**INSTRUCTIONS TO FOLLOW**
Could you write out the whole listing exactly as it appears?

**RECORDED DATA**
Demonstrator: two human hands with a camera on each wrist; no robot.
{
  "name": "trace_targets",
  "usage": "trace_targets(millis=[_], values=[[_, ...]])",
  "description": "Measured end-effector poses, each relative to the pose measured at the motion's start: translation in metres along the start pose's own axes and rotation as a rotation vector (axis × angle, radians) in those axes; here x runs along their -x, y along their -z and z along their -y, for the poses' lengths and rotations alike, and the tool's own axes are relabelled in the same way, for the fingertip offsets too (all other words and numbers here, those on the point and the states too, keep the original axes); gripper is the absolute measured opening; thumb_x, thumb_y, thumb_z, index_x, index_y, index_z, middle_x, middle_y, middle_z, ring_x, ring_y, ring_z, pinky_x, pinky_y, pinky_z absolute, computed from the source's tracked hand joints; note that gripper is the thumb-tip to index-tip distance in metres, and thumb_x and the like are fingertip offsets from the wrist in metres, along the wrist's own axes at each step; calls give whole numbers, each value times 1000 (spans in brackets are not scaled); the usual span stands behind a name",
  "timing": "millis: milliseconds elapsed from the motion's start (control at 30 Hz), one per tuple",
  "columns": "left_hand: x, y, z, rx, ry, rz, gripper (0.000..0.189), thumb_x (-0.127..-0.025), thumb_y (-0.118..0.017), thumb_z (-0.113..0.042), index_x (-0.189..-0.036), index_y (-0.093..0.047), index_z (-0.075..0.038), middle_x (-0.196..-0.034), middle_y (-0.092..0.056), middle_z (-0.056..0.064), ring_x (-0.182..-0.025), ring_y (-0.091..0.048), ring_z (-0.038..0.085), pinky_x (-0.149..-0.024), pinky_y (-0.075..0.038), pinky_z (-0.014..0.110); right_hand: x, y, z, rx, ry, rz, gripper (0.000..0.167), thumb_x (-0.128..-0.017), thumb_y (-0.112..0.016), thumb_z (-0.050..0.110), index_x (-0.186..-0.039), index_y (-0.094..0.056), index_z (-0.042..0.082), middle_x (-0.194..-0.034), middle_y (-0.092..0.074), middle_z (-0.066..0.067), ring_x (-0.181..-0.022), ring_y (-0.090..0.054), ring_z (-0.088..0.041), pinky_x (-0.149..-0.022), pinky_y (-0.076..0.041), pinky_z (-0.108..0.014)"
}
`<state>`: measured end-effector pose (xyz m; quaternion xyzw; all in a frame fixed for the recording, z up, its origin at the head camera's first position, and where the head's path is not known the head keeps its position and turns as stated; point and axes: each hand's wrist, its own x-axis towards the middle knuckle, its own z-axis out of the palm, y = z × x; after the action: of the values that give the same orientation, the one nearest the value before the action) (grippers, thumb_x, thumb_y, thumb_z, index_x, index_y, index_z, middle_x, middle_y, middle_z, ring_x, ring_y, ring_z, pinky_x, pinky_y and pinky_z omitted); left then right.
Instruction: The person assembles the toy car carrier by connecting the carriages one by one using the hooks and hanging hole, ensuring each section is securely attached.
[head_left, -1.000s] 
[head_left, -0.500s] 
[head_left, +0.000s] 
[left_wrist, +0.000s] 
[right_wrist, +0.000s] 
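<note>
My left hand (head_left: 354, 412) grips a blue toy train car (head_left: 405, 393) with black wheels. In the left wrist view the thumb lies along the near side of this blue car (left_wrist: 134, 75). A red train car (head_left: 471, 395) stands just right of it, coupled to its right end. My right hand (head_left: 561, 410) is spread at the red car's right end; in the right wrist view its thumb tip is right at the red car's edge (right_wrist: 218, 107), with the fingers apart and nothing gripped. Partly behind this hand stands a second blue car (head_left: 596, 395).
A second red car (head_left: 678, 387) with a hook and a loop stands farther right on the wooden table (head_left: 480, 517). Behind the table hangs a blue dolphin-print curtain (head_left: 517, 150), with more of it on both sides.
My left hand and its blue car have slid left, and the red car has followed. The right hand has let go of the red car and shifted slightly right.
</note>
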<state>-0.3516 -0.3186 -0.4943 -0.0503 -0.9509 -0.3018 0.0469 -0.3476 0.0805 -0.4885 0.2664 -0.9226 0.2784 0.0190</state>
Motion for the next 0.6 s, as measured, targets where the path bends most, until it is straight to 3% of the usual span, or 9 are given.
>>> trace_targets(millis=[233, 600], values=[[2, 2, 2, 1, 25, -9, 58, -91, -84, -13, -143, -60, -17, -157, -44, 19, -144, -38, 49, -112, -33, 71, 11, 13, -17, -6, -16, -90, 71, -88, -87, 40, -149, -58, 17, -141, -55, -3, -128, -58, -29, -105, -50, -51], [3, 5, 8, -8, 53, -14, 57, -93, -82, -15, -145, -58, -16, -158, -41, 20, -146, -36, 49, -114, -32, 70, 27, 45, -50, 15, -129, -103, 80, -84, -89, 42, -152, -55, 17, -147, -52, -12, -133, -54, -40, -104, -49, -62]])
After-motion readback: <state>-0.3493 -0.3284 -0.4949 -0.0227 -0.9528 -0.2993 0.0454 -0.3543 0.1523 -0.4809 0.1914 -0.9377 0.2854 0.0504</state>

**SOLUTION TO THIS PROBLEM**
Demonstrator: two human hands with a camera on each wrist; no robot.
{
  "name": "trace_targets",
  "usage": "trace_targets(millis=[_], values=[[_, ...]])",
  "description": "Measured end-effector poses, each relative to the pose measured at the motion's start: translation in metres along the start pose's own axes and rotation as a rotation vector (axis × angle, radians) in those axes; here x runs along their -x, y along their -z and z along their -y, for the poses' lengths and rotations alike, and the tool's own axes are relabelled in the same way, for the fingertip offsets too (all other words and numbers here, those on the point and the states too, keep the original axes); gripper is the absolute measured opening; thumb_x, thumb_y, thumb_z, index_x, index_y, index_z, middle_x, middle_y, middle_z, ring_x, ring_y, ring_z, pinky_x, pinky_y, pinky_z absolute, computed from the source's tracked hand joints; note that gripper is the thumb-tip to index-tip distance in metres, and thumb_x and the like are fingertip offsets from the wrist in metres, along the wrist's own axes at each step; calls give whole numbers, each value times 1000 (spans in brackets are not scaled); the usual span stands behind a name",
  "timing": "millis: milliseconds elapsed from the motion's start (control at 30 Hz), one per tuple",
  "columns": "left_hand: x, y, z, rx, ry, rz, gripper (0.000..0.189), thumb_x (-0.127..-0.025), thumb_y (-0.118..0.017), thumb_z (-0.113..0.042), index_x (-0.189..-0.036), index_y (-0.093..0.047), index_z (-0.075..0.038), middle_x (-0.196..-0.034), middle_y (-0.092..0.056), middle_z (-0.056..0.064), ring_x (-0.182..-0.025), ring_y (-0.091..0.048), ring_z (-0.038..0.085), pinky_x (-0.149..-0.024), pinky_y (-0.075..0.038), pinky_z (-0.014..0.110); right_hand: x, y, z, rx, ry, rz, gripper (0.000..0.167), thumb_x (-0.128..-0.017), thumb_y (-0.112..0.016), thumb_z (-0.050..0.110), index_x (-0.186..-0.039), index_y (-0.094..0.056), index_z (-0.042..0.082), middle_x (-0.194..-0.034), middle_y (-0.092..0.074), middle_z (-0.066..0.067), ring_x (-0.181..-0.022), ring_y (-0.090..0.054), ring_z (-0.088..0.041), pinky_x (-0.149..-0.022), pinky_y (-0.076..0.041), pinky_z (-0.108..0.014)"
}
`<state>`: measured end-effector pose (xyz m; quaternion xyzw; all in a frame fixed for the recording, z up, its origin at the head camera's first position, and where the head's path is not known the head keeps its position and turns as stated; point and axes: each hand's wrist, its own x-axis towards the middle knuckle, its own z-axis out of the palm, y = z × x; after the action: of the values that give the same orientation, the one nearest the value before the action) (grippers, thumb_x, thumb_y, thumb_z, index_x, index_y, index_z, middle_x, middle_y, middle_z, ring_x, ring_y, ring_z, pinky_x, pinky_y and pinky_z omitted); left then right.
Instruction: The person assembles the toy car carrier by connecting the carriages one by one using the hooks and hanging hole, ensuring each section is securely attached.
[head_left, -1.000s] 
[head_left, -0.500s] 
[head_left, +0.000s] 
[left_wrist, +0.000s] 
[right_wrist, +0.000s] 
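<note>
My left hand (head_left: 354, 412) grips a blue toy train car (head_left: 405, 393) with black wheels. In the left wrist view the thumb lies along the near side of this blue car (left_wrist: 134, 75). A red train car (head_left: 471, 395) stands just right of it, coupled to its right end. My right hand (head_left: 561, 410) is spread at the red car's right end; in the right wrist view its thumb tip is right at the red car's edge (right_wrist: 218, 107), with the fingers apart and nothing gripped. Partly behind this hand stands a second blue car (head_left: 596, 395).
A second red car (head_left: 678, 387) with a hook and a loop stands farther right on the wooden table (head_left: 480, 517). Behind the table hangs a blue dolphin-print curtain (head_left: 517, 150), with more of it on both sides.
My left hand and its blue car have slid left, and the red car has followed. The right hand has let go of the red car and shifted slightly right.
</note>
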<state>-0.3516 -0.3186 -0.4943 -0.0503 -0.9509 -0.3018 0.0469 -0.3476 0.0805 -0.4885 0.2664 -0.9226 0.2784 0.0190</state>
Motion for the next 0.6 s, as measured, targets where the path bends most, until it is straight to 3% of the usual span, or 9 are given.
>>> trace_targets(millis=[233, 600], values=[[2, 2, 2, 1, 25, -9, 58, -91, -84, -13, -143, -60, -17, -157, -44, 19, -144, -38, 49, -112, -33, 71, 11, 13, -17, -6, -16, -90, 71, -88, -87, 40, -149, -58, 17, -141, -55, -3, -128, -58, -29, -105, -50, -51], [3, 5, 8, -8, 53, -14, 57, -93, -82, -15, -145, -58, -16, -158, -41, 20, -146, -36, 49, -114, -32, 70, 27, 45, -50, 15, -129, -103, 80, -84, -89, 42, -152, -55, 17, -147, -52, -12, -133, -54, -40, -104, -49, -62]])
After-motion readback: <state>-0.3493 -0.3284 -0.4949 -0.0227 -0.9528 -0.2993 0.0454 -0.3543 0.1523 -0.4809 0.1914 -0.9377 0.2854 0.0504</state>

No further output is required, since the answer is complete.